# [Exercise directions]
Copy every line from the data below in which the string "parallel" can be found.

# [Supplied information]
-------
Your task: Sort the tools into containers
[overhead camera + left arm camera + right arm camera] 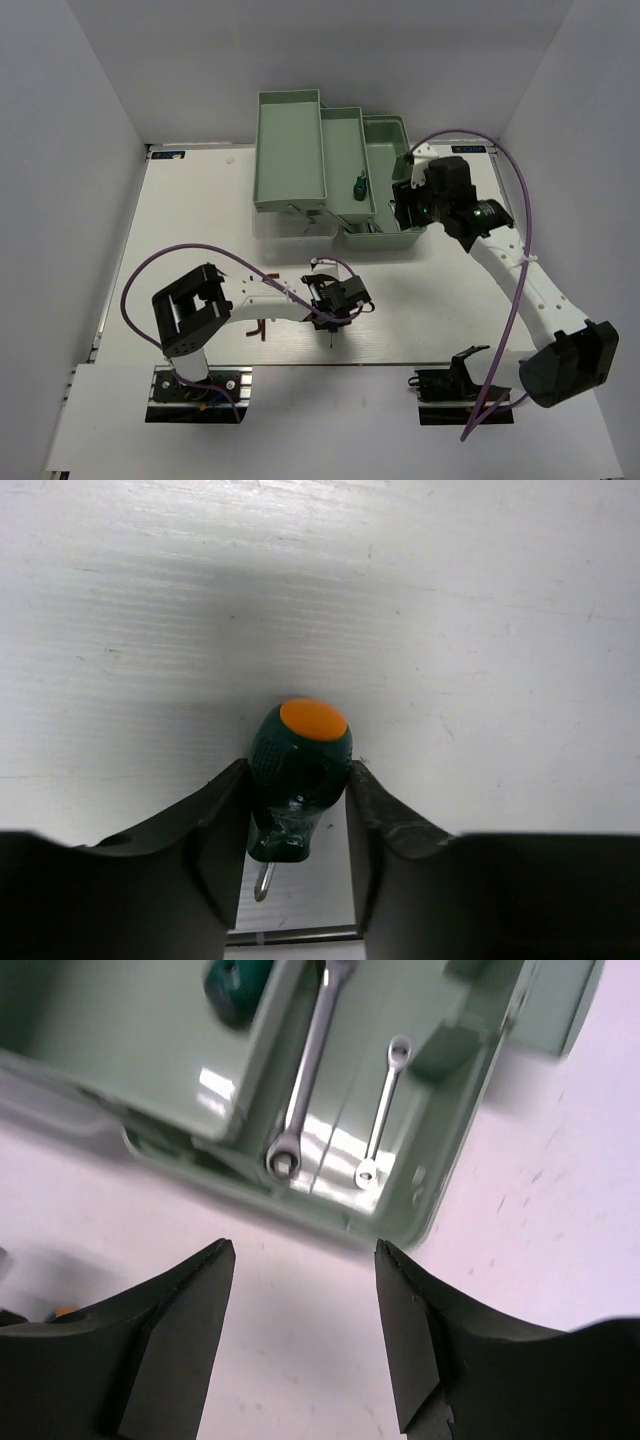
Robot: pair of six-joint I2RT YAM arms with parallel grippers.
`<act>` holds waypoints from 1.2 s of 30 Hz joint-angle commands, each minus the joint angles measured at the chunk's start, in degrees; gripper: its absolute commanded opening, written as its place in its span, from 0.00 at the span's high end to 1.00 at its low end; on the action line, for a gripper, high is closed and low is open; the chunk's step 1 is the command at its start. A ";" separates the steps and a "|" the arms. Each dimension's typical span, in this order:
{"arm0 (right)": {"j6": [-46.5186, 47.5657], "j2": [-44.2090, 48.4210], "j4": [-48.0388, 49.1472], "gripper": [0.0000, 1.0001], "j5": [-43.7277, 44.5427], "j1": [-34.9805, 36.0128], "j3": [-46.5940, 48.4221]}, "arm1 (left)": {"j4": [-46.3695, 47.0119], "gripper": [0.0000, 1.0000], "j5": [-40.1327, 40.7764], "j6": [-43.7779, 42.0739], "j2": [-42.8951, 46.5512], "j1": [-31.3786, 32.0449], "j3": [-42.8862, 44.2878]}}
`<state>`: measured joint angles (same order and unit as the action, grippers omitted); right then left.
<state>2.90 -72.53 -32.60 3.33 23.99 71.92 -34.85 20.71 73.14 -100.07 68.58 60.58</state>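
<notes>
While left gripper (298, 780) is clamping the green-handled screwdriver (300, 750), lower centre of top view, well apart from toolbox (262, 150): probably best lifting clear, then carrying to middle compartment (345, 140) beside its twin (358, 184); right gripper (305, 1255) is hanging open.

My top camera looks steeply down from over the near edge of the table (180, 220) and takes in the whole toolbox (290, 150) at the far side. My left wrist camera sits very close to the tabletop, well short of the toolbox, with a green screwdriver (298, 765) filling its centre. My right wrist camera hangs close above the toolbox's near right end, facing down at a longer wrench (308, 1060) and a shorter wrench (384, 1110). The top view covers both spots.
</notes>
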 commanded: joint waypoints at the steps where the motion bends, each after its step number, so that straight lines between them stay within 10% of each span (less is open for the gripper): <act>1: -1.66 2.83 1.66 0.36 -2.54 -1.57 -4.94 | -2.85 0.55 1.18 1.12 -3.28 1.12 0.50; 8: -2.46 10.39 0.79 0.26 -6.77 -3.68 -12.85 | -6.98 1.00 2.93 0.25 -3.29 2.26 3.49; 12: -2.46 13.55 -0.09 0.18 -4.74 -5.00 -15.93 | -10.58 1.00 6.08 -5.45 -0.57 5.07 9.02; 19: -5.62 17.07 0.69 1.00 -1.60 -8.25 -24.27 | -4.97 1.00 7.77 -22.76 8.56 4.91 17.54; 36: -0.09 22.17 1.57 1.00 -13.96 -15.72 -31.14 | 10.32 1.00 20.16 -54.50 -2.93 -8.35 44.43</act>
<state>0.19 -51.33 -31.99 -3.90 8.93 41.36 -29.87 37.82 26.30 -99.98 63.02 101.78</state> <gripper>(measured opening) 0.005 0.490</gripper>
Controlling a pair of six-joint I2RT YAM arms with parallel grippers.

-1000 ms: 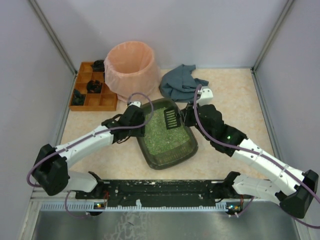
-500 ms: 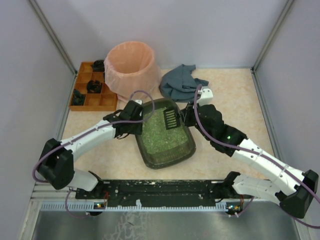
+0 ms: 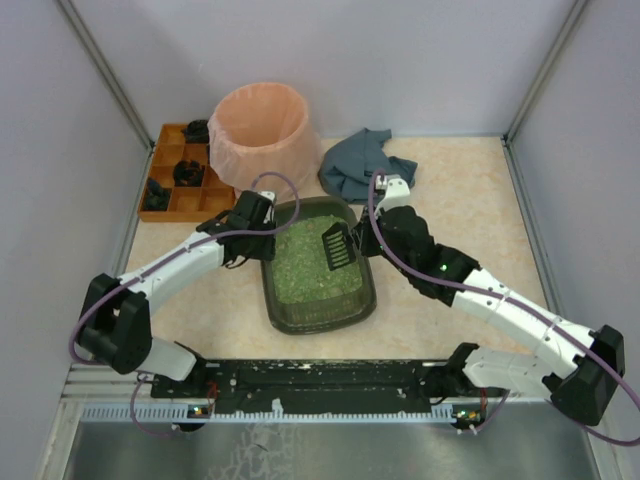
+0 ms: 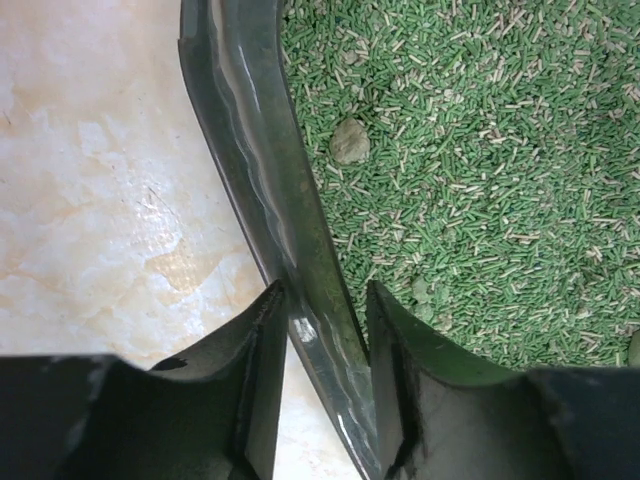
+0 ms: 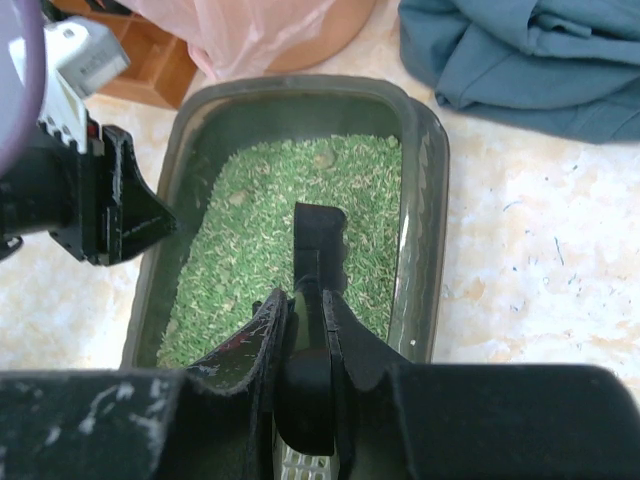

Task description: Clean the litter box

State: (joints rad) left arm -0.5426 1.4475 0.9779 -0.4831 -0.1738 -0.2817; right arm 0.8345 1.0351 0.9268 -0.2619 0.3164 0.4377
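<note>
The litter box is a dark olive-grey tray of green pellets in the middle of the table. My left gripper is at its far left rim. In the left wrist view that gripper is shut on the rim, one finger outside, one over the litter. A grey clump lies in the pellets near the rim. My right gripper is shut on the handle of a black slotted scoop. The scoop's head hangs over the litter near the right wall.
A round pink-lined bin stands behind the box at the left. An orange compartmented tray holding dark pieces sits left of the bin. A crumpled blue-grey cloth lies at the back right. Grey walls enclose three sides.
My left gripper closed on the box's rim, and the box turned and slid left. My right arm carried the scoop leftward over the litter.
</note>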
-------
# [Response area]
Robot: pair of six-joint I2RT YAM arms with parallel grippers.
Controlling a pair of six-joint I2RT YAM arms with parallel grippers.

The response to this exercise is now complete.